Я видел, что если бы я смог тогда преодолеть себя, отбросить глупые обиды и самолюбие, если бы я смог тогда вернуться, то всё дальнейшее могло бы сложиться по-другому.
А вот могло ли? Не слишком ли я самоуверен? Способен ли человек управлять своей судьбой? Я задавал себе эти вопросы и видел, что да – пусть в пределах отпущенных ему возможностей, но всё-таки да.
Я видел, что у меня была как минимум ещё одна возможность.
Она могла быть использована до начала июня 1981 года. Дальше такой возможности не существовало. Если бы я справился с собой в пределах этого времени, то всё достаточно легко могло бы вернуться в привычное русло, а я мог бы двигаться дальше, не меняя направления.
Но я сам не знал тогда, что нужно мне. Я одинаково хотел уйти и остаться. Уйти оказалось проще, и я отправился дальше по пути наименьшего сопротивления.
Правильно ли я поступил тогда?
Здесь, на краю своей жизни, это было невозможно понять. Здесь всё было равнозначно и не поддавалось сравнению, но зато именно здесь я мог видеть, что могло бы случиться, если бы я поступил иначе.
Потерянная возможность
1
Полностью восстановившись после болезни, я вернулся на базу. Прошёл в кабинет тренера. Иван Трофимович удивлённо взглянул на меня и как-то неуверенно спросил:
– Володя, мне кажется, мы уже всё с тобой решили?
– Вот, Иван Трофимович, заглянул на минутку, – ответил я. – Исчезнуть совсем никак не получается. Или мне лучше уйти?

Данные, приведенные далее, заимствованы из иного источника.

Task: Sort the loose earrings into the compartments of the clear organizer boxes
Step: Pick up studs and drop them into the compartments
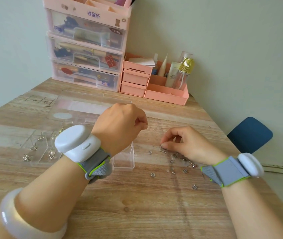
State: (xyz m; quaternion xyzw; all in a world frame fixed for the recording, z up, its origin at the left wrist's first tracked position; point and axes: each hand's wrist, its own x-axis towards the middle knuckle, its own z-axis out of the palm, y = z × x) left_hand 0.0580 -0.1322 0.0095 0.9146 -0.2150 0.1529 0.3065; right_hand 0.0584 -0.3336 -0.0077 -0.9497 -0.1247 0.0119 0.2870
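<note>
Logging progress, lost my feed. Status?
Right hand pinching small silver stud earring from loose pile. Left hand curled above clear plastic organizer box; contents unclear. Nothing blocking.

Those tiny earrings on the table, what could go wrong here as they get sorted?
The right hand pinches one stud from the loose earrings; it looks easy to drop. Some lie near the table edge and might get swept off by the wrist. The left hand hovers over the clear organizer box and could knock it.
</note>
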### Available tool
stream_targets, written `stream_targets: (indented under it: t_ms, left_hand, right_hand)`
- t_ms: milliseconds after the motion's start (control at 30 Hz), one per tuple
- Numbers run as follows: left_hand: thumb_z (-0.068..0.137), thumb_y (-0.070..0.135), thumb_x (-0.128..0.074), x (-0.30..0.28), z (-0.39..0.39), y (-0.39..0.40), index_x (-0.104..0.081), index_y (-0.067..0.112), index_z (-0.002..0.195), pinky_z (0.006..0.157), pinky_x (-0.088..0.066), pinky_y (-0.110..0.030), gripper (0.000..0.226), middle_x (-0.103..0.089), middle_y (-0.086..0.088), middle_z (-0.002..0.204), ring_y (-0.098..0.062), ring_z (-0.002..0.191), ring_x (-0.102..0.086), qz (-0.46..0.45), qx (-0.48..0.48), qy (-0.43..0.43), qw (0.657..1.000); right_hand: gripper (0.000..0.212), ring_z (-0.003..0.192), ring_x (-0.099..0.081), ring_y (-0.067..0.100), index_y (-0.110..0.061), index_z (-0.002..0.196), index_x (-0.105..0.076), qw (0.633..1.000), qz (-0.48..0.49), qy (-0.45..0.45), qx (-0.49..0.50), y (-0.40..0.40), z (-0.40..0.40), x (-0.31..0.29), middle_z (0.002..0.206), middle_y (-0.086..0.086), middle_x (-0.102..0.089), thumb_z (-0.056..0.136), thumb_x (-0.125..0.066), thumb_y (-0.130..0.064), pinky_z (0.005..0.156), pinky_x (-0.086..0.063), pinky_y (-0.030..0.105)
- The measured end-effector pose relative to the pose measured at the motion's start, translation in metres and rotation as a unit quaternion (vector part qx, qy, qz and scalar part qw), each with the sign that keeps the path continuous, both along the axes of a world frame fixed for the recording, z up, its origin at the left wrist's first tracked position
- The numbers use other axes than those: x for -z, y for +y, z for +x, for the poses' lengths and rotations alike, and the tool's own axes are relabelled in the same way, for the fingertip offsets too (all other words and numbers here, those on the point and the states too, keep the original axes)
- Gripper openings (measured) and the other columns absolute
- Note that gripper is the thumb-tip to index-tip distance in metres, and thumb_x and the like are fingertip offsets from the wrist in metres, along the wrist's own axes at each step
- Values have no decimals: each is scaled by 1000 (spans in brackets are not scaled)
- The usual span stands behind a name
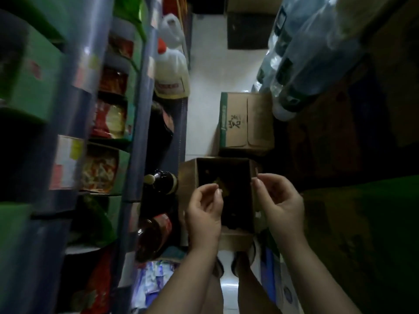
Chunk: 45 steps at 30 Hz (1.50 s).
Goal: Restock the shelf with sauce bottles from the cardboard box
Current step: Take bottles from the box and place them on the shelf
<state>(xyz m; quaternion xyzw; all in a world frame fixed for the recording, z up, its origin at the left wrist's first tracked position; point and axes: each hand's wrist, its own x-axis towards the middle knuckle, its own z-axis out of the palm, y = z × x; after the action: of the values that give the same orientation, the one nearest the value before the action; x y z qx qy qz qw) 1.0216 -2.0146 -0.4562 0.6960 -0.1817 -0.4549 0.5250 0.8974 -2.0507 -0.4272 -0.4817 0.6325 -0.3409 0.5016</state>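
Here both hands hover empty over the open cardboard box (224, 196) on the floor, left hand (205, 211) and right hand (280, 200) with fingers loosely curled, ready to reach in; sauce bottles (158, 232) already stand on the shelf (133, 159) just left.

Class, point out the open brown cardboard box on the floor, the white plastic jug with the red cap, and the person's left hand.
Open brown cardboard box (188, 177), head view, left flap.
White plastic jug (171, 69), head view, body.
Left hand (204, 214), head view, palm.

Shop stockroom: packed shelves (136, 123) (price-tagged edges), stacked cartons (246, 120), bottled water (301, 64)
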Motion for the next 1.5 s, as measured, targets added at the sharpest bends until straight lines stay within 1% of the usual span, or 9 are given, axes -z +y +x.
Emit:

– Что ты, что ты, кто ж тебя гонит, проходи, присаживайся, – ещё более неуверенно ответил он. – Рассказывай, что ты, как?
– Рассказывать в принципе нечего, – сказал я. – Был у доктора, сегодня он снял с меня все ограничения. Выздоровел и могу продолжать тренировки. Форму, конечно, за время болезни потерял, но думаю, что это вполне восполнимо.
– Володя, мне очень жаль, что с тобой приключились все эти неприятности, но я же объяснил тебе свою позицию, – ответил он. – Я не могу допустить тебя до тренировок.
– Иван Трофимович, – ответил я, – я вас прекрасно понимаю, но сезон уже кончился. Какие тренировки? Пробежки в парке и работа в зале на станке.
– Помнишь, что было в последний раз, когда ты крутил на станке? – спросил он. – Если это повторится, да ещё в присутствии ребят…
– Помню, Иван Трофимович, – перебил я его, – вы правы, рисковать не стоит. Работа в зале отменяется. Но и вы должны меня понять, вы же всю жизнь в спорте – невозможно мгновенно бросить то, что стало частью тебя. Спорт – мой образ жизни, и мне необходимо тренироваться. Неважно как, неважно где, но мне необходимы нагрузки. Здесь моя секция, команда, я привык приходить сюда. Боитесь пускать меня на станок – ладно. Давайте я буду просто приходить на пробежки и тренироваться с ребятами в парке.
– А что я скажу остальным? – спросил тренер.
– А что нужно говорить? – не поняв вопроса, переспросил я.
– Что я скажу ребятам, когда они перейдут после пробежки тренироваться в зал, а ты нет?
– Иван Трофимович, всё просто, – ответил я. – Сказать можно что угодно. Например, что после болезни я восстановился не полностью, нагрузки мне разрешены, бегать могу без ограничений, а вот велосипед пока противопоказан, что у меня травма ноги, что-то с суставом, и мне запрещены круговые движения. Скажите, что это, возможно, никогда не пройдёт, тогда и вам, и им будет легче. Никто не предложит мне сесть на велосипед, а ребята перестанут видеть во мне соперника.